AIM OF THE TASK:
Please report, as a single number, how many lines in the entries include the string "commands".

DATASET EXTRACT:
━━━━━━━━━━━━━━━━━━━━━━━━━━━━━━

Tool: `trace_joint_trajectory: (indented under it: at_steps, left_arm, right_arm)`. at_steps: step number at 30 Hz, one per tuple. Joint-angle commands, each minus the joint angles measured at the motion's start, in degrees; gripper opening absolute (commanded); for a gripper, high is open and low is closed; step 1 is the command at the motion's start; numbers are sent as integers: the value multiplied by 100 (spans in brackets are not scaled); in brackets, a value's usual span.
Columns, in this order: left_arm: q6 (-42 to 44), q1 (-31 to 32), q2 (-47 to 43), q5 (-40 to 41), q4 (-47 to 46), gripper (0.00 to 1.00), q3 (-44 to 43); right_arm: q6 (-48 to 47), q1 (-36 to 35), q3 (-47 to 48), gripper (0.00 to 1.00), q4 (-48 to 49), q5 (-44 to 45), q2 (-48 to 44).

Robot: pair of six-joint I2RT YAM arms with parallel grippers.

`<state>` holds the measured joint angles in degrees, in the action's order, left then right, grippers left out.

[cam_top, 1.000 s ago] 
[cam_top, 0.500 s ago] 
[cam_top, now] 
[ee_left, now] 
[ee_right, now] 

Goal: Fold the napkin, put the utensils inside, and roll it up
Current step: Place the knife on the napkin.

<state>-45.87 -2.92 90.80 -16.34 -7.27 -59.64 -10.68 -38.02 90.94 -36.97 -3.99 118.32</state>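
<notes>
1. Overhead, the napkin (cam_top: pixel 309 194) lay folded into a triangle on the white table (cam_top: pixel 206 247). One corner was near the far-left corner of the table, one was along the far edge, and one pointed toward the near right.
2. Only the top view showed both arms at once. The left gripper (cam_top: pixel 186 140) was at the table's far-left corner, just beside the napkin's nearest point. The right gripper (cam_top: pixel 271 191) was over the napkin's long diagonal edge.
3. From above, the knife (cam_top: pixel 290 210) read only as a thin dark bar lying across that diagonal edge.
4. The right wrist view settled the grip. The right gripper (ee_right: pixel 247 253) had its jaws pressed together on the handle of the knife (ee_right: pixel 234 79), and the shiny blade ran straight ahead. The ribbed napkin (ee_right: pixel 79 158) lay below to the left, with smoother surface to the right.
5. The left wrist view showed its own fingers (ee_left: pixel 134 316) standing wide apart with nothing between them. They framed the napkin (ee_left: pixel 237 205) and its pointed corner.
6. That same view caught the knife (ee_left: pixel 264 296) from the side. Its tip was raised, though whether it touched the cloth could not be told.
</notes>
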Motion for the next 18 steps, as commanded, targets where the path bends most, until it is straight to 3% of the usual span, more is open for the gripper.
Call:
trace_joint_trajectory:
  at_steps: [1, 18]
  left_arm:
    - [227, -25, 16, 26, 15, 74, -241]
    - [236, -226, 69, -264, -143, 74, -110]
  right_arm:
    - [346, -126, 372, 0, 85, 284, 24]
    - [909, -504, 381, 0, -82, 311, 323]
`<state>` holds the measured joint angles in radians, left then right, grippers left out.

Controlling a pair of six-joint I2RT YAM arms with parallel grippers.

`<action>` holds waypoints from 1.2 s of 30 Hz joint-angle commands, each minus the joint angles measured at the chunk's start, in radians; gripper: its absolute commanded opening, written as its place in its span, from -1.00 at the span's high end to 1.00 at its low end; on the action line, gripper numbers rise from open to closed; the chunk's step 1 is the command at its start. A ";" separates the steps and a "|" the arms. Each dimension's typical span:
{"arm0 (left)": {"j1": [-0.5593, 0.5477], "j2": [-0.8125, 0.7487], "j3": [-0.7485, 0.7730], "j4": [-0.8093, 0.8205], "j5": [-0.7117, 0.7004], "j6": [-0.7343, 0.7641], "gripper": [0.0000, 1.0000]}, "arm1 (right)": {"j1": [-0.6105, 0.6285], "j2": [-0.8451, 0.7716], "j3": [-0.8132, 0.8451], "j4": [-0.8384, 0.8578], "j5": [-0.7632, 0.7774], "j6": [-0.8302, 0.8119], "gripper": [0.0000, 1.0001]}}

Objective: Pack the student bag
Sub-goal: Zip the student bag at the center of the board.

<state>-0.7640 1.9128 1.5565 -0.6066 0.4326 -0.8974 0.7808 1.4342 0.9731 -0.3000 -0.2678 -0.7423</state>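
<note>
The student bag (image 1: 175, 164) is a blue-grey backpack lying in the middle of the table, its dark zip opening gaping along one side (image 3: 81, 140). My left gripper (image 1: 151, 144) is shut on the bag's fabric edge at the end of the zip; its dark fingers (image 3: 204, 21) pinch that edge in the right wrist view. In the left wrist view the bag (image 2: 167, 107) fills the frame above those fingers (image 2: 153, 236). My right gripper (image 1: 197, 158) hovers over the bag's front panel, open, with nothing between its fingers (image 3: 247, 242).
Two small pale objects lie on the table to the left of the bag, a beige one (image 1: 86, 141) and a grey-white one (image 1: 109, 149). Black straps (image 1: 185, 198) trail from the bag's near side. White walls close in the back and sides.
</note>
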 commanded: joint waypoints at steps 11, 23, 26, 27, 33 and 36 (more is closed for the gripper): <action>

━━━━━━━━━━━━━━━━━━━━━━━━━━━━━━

YOUR RESPONSE:
2